For my final project, I’ve begun working in collaboration with David Gochfeld. After abandoning my initial idea, I came up with a new direction that was much more music-composition-based, much at the same time that David was moving in a similar direction, so it made sense to combine forces. David’s got a much better write-up of the project idea, so to put it briefly: we wanted to use the Kinect to track participants’ movement through a room and then feed that movement into a music generation engine. Instead, I’m going to focus on a few of the technical details he didn’t cover, in particular, how we tracked participants.

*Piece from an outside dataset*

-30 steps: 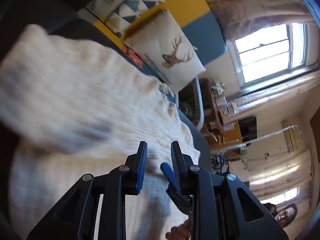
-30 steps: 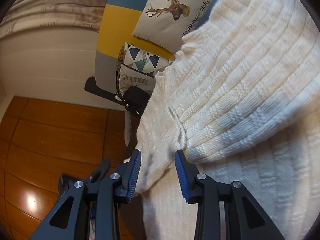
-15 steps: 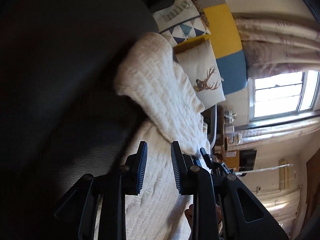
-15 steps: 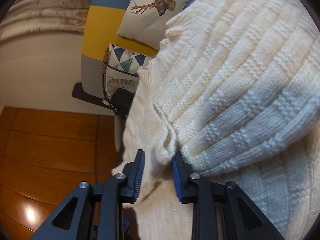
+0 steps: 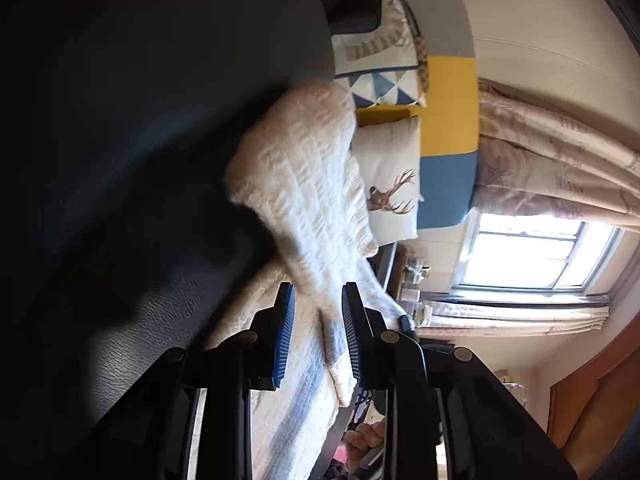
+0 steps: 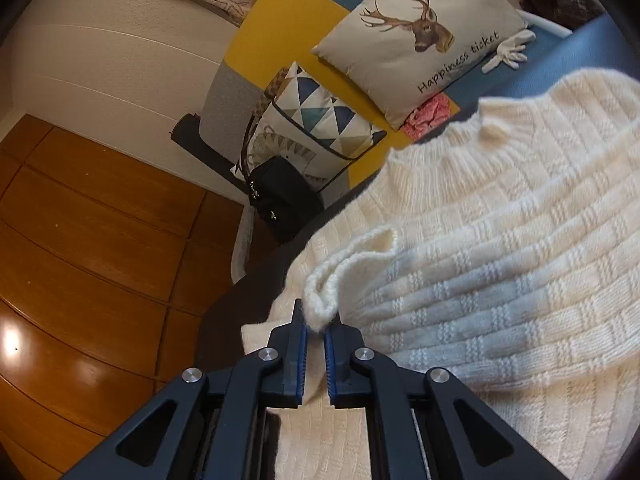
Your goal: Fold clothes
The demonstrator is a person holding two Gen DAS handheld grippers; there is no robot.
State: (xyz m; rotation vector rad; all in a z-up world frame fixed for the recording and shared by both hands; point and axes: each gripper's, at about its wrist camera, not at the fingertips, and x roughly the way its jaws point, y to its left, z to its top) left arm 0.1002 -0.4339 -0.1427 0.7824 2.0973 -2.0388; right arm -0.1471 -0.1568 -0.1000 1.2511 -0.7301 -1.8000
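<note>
Right wrist view shows a cream knitted sweater [image 6: 500, 264] spread over a dark seat [image 6: 276, 264], and the right gripper [image 6: 316, 334] pinching a bunched edge of it; its jaws have just been closing, the wool caught between them. The left gripper [image 5: 318, 340] hangs over the same sweater [image 5: 304, 184] with its jaws apart, gripping nothing. Beyond lie a deer cushion [image 6: 424, 44], a triangle-patterned cushion [image 6: 316, 120] and a black bag [image 6: 280, 196].

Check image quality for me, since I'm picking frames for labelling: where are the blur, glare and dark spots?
Left wrist view: sweater motion-blurred, window blown out, the dark surface almost black. Right wrist view: sweater knit sharp, glare on the wooden floor, fisheye bending at the edges.
</note>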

The problem: We’re working with the Kinect’s depth camera, but we’re mounting it overhead, so most of the Kinect’s built-in person identification/tracking tools are useless to us. (Related problem: I have a somewhat stubborn interest in implementing things from scratch.)
The solution: write our own light-weight blob detection algorithm, purely based on depth data. It didn’t need the sophistication of something like OpenCV, but it did need to be fairly adaptable as we wanted to quantify different aspects of the data. Looking around, I found this page to be a particularly helpful reference, and much of my work draws from the concepts as described there.
Simple Blob Detection
First, apply a basic depth threshold so that everything above a given line (in this case, a few inches above the floor) is ignored. With a top-down view of an empty space, this groups people pretty cleanly.
Now, iterate through all the pixels until you find a pixel that is above the threshold, but that hasn’t been assigned a blob index yet. Set this pixel as belonging to blob number 1 (in this case, red), and then perform a recursive flood fill in all directions to find the other pixels in this blob. Continue where you left off, checking each pixel, but now ignoring any pixels that are already in blob number 1.
When we encounter another unassigned blob pixel, assign that one to blob number 2. You’ll need to flood fill in all directions to catch things like that long bit that extends off to the left.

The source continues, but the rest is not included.